The British comedian Eric Morecambe was accused in a skit of playing all the wrong notes. He insisted he played the right notes, not nessarily in the right order. In similar vein, and intending a degree of lightness, we can say that all facilitation methods “Work” but not necessarily in the way we like.
Two interesting posts on practice: Chris Corrigan's The purpose of practice is practice
Practicing kindness, possibility seeking and deep listening on a daily basis ingrains those skills and capacities. It makes you a better facilitator. It makes you a better parent and a better citizen. It even makes you a better cabinet maker, a better financial analyst and a better claims processor.And this from Andrew Sullivan: Practice and the self
We like to think of the brain as some kind of separate part of the body. It isn't. And what exercize and diet and sleep do for the body, thought and practice and sleep do for the brain. And when this kind of practice of something becomes effortless, when it becomes second nature, instinctual, it becomes part of you and you of it. You simply cannot describe the great skill of a craftsman, or a cook, or a priest, or an artist except by observing how he or she has become what she creates and does.
April 9, 2012
I don't expect to see this new film Battleship. But I loved this insight from its director. Peter Berg gives his actors slightly scary challenges. Here's his reasoning:
"Remember Butch Cassidy and the Sundance Kid?" he asks.This makes loads of sense to me.
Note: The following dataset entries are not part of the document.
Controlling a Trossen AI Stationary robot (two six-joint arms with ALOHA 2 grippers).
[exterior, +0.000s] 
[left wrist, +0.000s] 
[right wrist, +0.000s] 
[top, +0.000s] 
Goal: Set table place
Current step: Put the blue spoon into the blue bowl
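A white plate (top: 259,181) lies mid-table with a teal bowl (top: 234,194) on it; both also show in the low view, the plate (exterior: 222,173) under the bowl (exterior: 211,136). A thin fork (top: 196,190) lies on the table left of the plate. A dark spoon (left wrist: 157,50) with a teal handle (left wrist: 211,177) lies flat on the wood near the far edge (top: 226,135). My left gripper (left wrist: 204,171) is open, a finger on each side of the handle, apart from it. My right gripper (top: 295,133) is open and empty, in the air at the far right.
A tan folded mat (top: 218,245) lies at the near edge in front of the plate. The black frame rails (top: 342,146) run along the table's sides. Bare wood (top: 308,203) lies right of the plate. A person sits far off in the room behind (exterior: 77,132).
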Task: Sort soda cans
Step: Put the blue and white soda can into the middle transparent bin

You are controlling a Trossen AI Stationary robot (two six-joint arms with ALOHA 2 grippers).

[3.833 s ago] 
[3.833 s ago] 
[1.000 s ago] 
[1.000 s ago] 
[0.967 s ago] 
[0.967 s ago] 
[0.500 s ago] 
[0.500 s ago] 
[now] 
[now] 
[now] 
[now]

"Sundance liked to move. If he stood still and tried to shoot, he couldn't hit anything. If he was allowed to move, he could hit it."
It's like that with actors, he explains. "Nervousness sets in. It's best to shake them around a little bit. Just say: 'It's ok, try something stupid, you're not going to get in trouble.'"
April 4, 2012
Driven by fear
Another challenging post by Antonio Dias: Driven by Fear.
Recognizing our own fear as we approach those we recognize to be driven by fear directs our attention at the dynamics of fear, not safely projected onto the other, but where we can have some affect on it directly, within our selves.That'll take practice!